■ REQUIREMENT: In the data below, the answer is the run of lines from the line containing "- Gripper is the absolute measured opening" through the line containing "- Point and", both included; print it exactly and nothing else.

** INFORMATION SUPPLIED follows **

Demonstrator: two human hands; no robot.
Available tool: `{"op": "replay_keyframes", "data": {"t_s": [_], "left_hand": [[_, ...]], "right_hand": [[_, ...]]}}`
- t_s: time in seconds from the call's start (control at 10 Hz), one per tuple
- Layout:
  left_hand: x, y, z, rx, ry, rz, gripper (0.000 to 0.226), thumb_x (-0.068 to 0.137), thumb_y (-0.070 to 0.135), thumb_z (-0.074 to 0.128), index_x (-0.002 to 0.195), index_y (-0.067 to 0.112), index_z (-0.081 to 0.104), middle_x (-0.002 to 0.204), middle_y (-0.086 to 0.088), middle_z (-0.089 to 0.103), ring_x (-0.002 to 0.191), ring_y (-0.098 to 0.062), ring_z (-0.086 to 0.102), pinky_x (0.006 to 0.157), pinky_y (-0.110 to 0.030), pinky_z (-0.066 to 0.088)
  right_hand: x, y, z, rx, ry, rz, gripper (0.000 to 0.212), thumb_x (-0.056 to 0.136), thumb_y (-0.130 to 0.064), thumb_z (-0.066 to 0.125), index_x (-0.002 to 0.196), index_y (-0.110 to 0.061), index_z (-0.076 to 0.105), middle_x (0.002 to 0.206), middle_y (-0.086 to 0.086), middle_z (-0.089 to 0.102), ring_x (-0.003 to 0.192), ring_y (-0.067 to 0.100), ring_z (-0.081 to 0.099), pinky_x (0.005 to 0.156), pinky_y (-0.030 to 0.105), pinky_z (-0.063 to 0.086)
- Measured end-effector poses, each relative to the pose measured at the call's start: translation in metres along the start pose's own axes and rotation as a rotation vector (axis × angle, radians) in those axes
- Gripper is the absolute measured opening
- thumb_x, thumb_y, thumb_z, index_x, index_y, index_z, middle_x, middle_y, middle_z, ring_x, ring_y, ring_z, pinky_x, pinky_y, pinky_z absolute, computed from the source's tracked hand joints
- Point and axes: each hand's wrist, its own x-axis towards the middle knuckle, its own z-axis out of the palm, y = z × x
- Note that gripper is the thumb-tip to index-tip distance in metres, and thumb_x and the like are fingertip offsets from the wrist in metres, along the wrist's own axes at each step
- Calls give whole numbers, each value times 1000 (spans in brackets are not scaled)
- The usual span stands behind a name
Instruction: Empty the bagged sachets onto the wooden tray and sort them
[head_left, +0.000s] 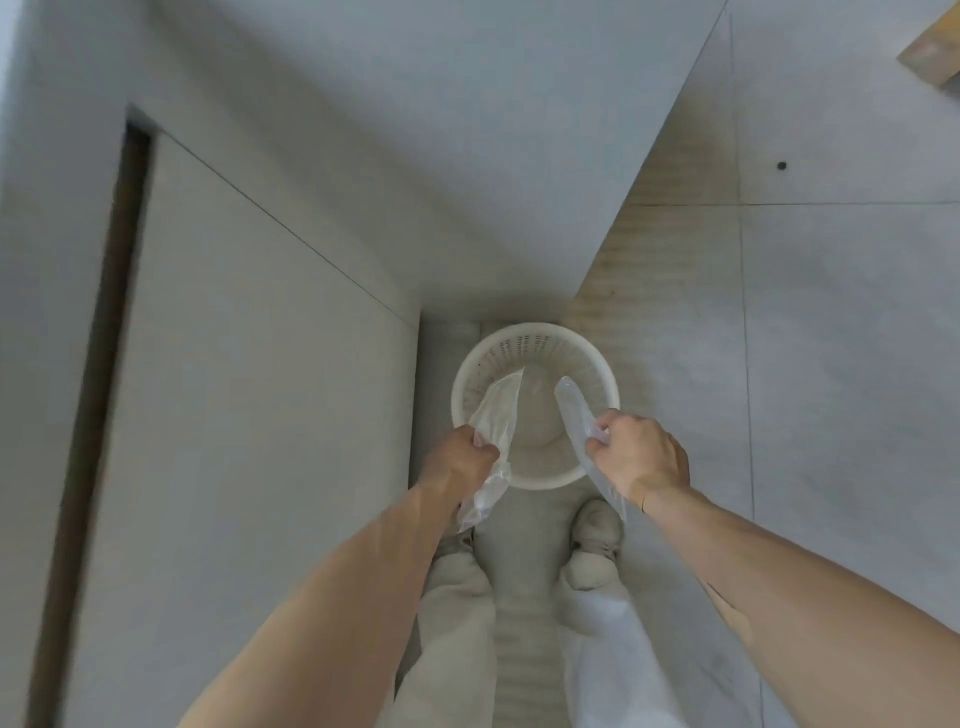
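I look straight down at a white perforated plastic basket (535, 338) standing on the floor in front of my feet. My left hand (460, 457) is closed on a clear, empty-looking plastic bag (498, 410) held over the basket's left side. My right hand (641, 457) grips a second clear plastic bag (574, 410) over the basket's right side. Both bags hang limp and look flat. No sachets and no wooden tray are in view. The basket's inside looks bare.
A grey cabinet or counter side (249, 364) rises on my left, with a dark gap (104, 322) along it. Grey floor tiles (831, 338) spread to the right. A wooden corner (935, 57) shows at the top right. My shoes (595, 535) stand just behind the basket.
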Motion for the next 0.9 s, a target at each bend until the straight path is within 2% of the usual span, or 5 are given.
{"op": "replay_keyframes", "data": {"t_s": [0.1, 0.3, 0.5, 0.7, 0.9], "left_hand": [[44, -4, 20, -57, -37, -50, 13, 87, 22, 53, 93, 12, 60, 84, -5, 63, 78, -25, 66, 73, -36, 58], [108, 8, 48, -117, -73, -114, 14, 92, 23, 52, 99, 14, 59, 78, -2, 63, 63, -13, 59, 51, -24, 47], [153, 20, 65, -167, -84, -179, 18, 93, 23, 47, 98, 12, 60, 73, -3, 63, 63, -17, 59, 54, -26, 48], [165, 18, 70, -141, -89, -214, 22, 96, 25, 38, 101, 12, 55, 79, -6, 63, 61, -19, 61, 57, -28, 49], [149, 23, 60, -72, -131, -185, 15, 95, 25, 44, 97, 15, 55, 83, -5, 65, 64, -18, 61, 59, -29, 49]], "right_hand": [[37, 6, 31, -1, -30, 10, 31, 95, -34, 51, 119, -20, 63, 111, 9, 70, 103, 32, 64, 73, 31, 47], [97, 11, 68, -40, -61, -12, 35, 95, -40, 49, 119, -19, 63, 110, 12, 70, 102, 34, 64, 74, 33, 49], [136, 6, 92, -50, -93, -15, 40, 96, -42, 47, 125, -17, 60, 112, 12, 68, 103, 34, 63, 71, 33, 45], [143, 3, 101, -34, -186, -20, 45, 101, -45, 34, 122, -15, 60, 109, 13, 68, 101, 33, 63, 69, 33, 45], [129, -2, 82, -87, -245, -38, 44, 102, -41, 31, 116, -14, 63, 109, 12, 68, 99, 32, 64, 70, 32, 44]]}}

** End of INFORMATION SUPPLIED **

■ OUTPUT FOR THIS EXERCISE:
- Gripper is the absolute measured opening
- thumb_x, thumb_y, thumb_z, index_x, index_y, index_z, middle_x, middle_y, middle_z, ring_x, ring_y, ring_z, pinky_x, pinky_y, pinky_z absolute, computed from the source's tracked hand joints
- Point and axes: each hand's wrist, its own x-axis towards the middle knuckle, its own z-axis out of the palm, y = z × x

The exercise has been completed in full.